● **EXERCISE OBJECTIVE**: Provide a verbatim copy of the data below.

EXERCISE MATERIALS Start Marker

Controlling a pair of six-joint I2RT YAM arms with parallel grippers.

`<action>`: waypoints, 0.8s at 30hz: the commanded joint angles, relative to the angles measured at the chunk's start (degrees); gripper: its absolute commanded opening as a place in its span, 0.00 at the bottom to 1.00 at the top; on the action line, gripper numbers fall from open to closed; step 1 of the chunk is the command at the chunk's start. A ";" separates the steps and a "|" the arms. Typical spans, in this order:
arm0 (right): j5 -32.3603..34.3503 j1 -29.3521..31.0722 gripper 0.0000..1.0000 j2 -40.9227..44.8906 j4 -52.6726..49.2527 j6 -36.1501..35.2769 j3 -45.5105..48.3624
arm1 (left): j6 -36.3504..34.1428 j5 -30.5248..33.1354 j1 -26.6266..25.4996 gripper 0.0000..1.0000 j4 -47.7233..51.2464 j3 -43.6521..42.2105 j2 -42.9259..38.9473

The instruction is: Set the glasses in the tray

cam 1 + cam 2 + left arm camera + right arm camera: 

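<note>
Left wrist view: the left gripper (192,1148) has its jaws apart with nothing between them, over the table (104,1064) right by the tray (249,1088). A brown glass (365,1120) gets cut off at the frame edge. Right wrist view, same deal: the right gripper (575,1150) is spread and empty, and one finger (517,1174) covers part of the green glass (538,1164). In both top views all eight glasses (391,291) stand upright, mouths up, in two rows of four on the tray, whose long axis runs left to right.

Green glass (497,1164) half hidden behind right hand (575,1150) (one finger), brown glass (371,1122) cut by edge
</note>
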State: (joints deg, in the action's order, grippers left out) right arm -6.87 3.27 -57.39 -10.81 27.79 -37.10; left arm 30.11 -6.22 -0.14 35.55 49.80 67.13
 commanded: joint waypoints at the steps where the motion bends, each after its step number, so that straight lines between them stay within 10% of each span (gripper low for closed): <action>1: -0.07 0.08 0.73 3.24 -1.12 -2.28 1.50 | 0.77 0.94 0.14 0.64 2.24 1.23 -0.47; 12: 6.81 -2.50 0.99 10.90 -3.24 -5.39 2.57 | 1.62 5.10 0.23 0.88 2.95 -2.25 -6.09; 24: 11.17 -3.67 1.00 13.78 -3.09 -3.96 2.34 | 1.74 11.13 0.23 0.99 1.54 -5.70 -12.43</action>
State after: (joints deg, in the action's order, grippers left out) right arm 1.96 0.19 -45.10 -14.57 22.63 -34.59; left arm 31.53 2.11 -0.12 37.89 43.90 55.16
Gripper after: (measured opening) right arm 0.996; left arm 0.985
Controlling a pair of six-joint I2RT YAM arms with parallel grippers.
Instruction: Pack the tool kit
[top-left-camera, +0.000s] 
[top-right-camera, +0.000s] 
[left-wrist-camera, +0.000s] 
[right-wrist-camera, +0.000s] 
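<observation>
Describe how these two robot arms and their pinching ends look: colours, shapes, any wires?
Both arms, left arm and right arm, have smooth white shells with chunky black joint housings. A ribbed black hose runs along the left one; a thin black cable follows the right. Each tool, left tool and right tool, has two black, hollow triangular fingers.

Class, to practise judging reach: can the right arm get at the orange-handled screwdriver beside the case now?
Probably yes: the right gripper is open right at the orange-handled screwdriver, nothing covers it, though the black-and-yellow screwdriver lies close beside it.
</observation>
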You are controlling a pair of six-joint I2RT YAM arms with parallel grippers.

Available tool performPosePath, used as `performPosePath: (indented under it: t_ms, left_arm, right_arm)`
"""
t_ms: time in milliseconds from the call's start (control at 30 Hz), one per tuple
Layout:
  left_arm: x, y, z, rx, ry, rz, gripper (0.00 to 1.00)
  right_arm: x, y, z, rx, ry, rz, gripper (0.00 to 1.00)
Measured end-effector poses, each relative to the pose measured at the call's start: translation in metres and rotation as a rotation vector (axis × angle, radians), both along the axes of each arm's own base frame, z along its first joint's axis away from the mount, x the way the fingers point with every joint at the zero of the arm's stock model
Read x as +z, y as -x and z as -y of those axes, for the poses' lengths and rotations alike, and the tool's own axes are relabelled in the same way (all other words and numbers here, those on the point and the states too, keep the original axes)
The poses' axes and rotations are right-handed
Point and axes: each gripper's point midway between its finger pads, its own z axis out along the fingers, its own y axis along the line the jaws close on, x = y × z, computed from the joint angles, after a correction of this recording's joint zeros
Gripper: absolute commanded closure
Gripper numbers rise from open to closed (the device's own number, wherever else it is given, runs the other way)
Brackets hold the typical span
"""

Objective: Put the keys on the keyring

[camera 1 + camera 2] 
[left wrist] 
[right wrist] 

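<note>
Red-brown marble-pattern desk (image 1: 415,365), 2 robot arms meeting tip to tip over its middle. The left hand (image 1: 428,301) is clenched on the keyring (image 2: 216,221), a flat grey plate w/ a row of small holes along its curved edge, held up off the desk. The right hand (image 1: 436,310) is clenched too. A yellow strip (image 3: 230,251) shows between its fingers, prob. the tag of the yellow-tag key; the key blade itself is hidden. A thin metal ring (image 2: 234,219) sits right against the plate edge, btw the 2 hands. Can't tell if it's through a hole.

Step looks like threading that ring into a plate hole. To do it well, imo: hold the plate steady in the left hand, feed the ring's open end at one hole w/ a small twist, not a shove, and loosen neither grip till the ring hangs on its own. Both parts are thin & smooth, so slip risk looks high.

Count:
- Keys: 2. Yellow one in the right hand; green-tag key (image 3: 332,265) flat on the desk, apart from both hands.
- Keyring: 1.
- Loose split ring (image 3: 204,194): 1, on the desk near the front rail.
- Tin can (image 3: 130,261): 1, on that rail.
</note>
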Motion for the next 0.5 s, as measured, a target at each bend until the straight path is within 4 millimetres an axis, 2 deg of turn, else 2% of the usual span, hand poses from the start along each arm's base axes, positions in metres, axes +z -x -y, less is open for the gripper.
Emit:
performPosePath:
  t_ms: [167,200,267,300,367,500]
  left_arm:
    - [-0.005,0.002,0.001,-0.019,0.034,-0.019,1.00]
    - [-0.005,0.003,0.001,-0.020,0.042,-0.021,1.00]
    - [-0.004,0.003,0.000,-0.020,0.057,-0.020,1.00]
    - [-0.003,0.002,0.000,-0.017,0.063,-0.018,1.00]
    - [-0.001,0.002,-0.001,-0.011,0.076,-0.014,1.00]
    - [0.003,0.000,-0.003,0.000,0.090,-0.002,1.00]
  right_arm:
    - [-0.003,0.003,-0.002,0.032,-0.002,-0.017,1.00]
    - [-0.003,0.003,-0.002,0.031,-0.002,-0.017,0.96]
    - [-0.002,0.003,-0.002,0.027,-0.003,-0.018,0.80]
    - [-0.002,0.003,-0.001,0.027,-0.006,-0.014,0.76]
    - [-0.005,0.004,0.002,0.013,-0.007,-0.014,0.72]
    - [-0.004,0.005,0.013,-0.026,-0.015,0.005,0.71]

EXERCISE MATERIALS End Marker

● **COMPLETED TASK**:
Controlling a pair of six-joint I2RT YAM arms with parallel grippers.

`<action>`: waypoints, 0.8s at 30hz: the commanded joint angles, relative to the angles measured at the chunk's start (degrees); gripper: its absolute commanded opening as a place in its span, 0.00 at the bottom to 1.00 at the top; on the action line, gripper numbers fall from open to closed; step 1 of the chunk is the command at the chunk's start. A ";" separates the steps and a "|" the arms. Typical spans, in this order:
arm0 (right): j5 -32.3603..34.3503 j1 -29.3521..31.0722 gripper 0.0000..1.0000 j2 -40.9227..44.8906 j4 -52.6726..49.2527 j6 -36.1501..35.2769 j3 -45.5105..48.3624
arm1 (left): j6 -36.3504..34.1428 j5 -30.5248..33.1354 j1 -26.6266..25.4996 gripper 0.0000..1.0000 j4 -47.7233..51.2464 j3 -43.6521..42.2105 j2 -42.9259..38.9473

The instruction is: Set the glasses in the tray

cam 1 + cam 2 + left arm camera + right arm camera: 

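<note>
Left wrist view: the left gripper (192,1148) has its jaws apart with nothing between them, over the table (104,1064) right by the tray (249,1088). A brown glass (365,1120) gets cut off at the frame edge. Right wrist view, same deal: the right gripper (575,1150) is spread and empty, and one finger (517,1174) covers part of the green glass (538,1164). In both top views all eight glasses (391,291) stand upright, mouths up, in two rows of four on the tray, whose long axis runs left to right.

Green glass (497,1164) half hidden behind right hand (575,1150) (one finger), brown glass (371,1122) cut by edge
</note>
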State: (joints deg, in the action's order, grippers left out) right arm -6.87 3.27 -57.39 -10.81 27.79 -37.10; left arm 30.11 -6.22 -0.14 35.55 49.80 67.13
 commanded: joint waypoints at the steps where the motion bends, each after its step number, so that straight lines between them stay within 10% of each span (gripper low for closed): <action>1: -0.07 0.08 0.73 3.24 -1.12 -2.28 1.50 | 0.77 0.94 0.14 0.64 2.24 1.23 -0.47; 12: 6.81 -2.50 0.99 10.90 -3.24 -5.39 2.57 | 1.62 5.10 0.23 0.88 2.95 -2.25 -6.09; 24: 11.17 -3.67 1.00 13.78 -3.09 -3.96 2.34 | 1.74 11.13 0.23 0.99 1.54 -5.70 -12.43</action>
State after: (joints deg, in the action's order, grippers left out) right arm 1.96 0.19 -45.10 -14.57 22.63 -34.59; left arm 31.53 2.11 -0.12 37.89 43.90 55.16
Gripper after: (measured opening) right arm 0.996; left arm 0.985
Controlling a pair of six-joint I2RT YAM arms with parallel grippers.
Instruction: Pack the tool kit
[top-left-camera, +0.000s] 
[top-right-camera, +0.000s] 
[left-wrist-camera, +0.000s] 
[right-wrist-camera, +0.000s] 
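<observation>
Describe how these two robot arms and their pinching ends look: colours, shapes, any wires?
Both arms, left arm and right arm, have smooth white shells with chunky black joint housings. A ribbed black hose runs along the left one; a thin black cable follows the right. Each tool, left tool and right tool, has two black, hollow triangular fingers.

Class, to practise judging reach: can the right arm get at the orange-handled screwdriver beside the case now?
Probably yes: the right gripper is open right at the orange-handled screwdriver, nothing covers it, though the black-and-yellow screwdriver lies close beside it.
</observation>
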You are controlling a pair of six-joint I2RT YAM arms with parallel grippers.

Available tool performPosePath, used as `performPosePath: (indented under it: t_ms, left_arm, right_arm)`
"""
t_ms: time in milliseconds from the call's start (control at 30 Hz), one per tuple
Layout:
  left_arm: x, y, z, rx, ry, rz, gripper (0.00 to 1.00)
  right_arm: x, y, z, rx, ry, rz, gripper (0.00 to 1.00)
Measured end-effector poses, each relative to the pose measured at the call's start: translation in metres and rotation as a rotation vector (axis × angle, radians), both along the axes of each arm's own base frame, z along its first joint's axis away from the mount, x the way the fingers point with every joint at the zero of the arm's stock model
Read x as +z, y as -x and z as -y of those axes, for the poses' lengths and rotations alike, and the tool's own axes are relabelled in the same way (all other words and numbers here, those on the point and the states too, keep the original axes)
The poses' axes and rotations are right-handed
Point and axes: each gripper's point midway between its finger pads, its own z axis out along the fingers, its own y axis along the line the jaws close on, x = y × z, computed from the joint angles, after a correction of this recording's joint zeros
Gripper: absolute commanded closure
Gripper numbers rise from open to closed (the device's own number, wherever else it is given, runs the other way)
Brackets hold the typical span
"""

Objective: Put the keys on the keyring

[camera 1 + camera 2] 
[left wrist] 
[right wrist] 

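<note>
Red-brown marble-pattern desk (image 1: 415,365), 2 robot arms meeting tip to tip over its middle. The left hand (image 1: 428,301) is clenched on the keyring (image 2: 216,221), a flat grey plate w/ a row of small holes along its curved edge, held up off the desk. The right hand (image 1: 436,310) is clenched too. A yellow strip (image 3: 230,251) shows between its fingers, prob. the tag of the yellow-tag key; the key blade itself is hidden. A thin metal ring (image 2: 234,219) sits right against the plate edge, btw the 2 hands. Can't tell if it's through a hole.

Step looks like threading that ring into a plate hole. To do it well, imo: hold the plate steady in the left hand, feed the ring's open end at one hole w/ a small twist, not a shove, and loosen neither grip till the ring hangs on its own. Both parts are thin & smooth, so slip risk looks high.

Count:
- Keys: 2. Yellow one in the right hand; green-tag key (image 3: 332,265) flat on the desk, apart from both hands.
- Keyring: 1.
- Loose split ring (image 3: 204,194): 1, on the desk near the front rail.
- Tin can (image 3: 130,261): 1, on that rail.
</note>
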Motion for the next 0.5 s, as measured, a target at each bend until the straight path is within 4 millimetres an axis, 2 deg of turn, else 2% of the usual span, hand poses from the start along each arm's base axes, positions in metres, axes +z -x -y, less is open for the gripper.
Emit:
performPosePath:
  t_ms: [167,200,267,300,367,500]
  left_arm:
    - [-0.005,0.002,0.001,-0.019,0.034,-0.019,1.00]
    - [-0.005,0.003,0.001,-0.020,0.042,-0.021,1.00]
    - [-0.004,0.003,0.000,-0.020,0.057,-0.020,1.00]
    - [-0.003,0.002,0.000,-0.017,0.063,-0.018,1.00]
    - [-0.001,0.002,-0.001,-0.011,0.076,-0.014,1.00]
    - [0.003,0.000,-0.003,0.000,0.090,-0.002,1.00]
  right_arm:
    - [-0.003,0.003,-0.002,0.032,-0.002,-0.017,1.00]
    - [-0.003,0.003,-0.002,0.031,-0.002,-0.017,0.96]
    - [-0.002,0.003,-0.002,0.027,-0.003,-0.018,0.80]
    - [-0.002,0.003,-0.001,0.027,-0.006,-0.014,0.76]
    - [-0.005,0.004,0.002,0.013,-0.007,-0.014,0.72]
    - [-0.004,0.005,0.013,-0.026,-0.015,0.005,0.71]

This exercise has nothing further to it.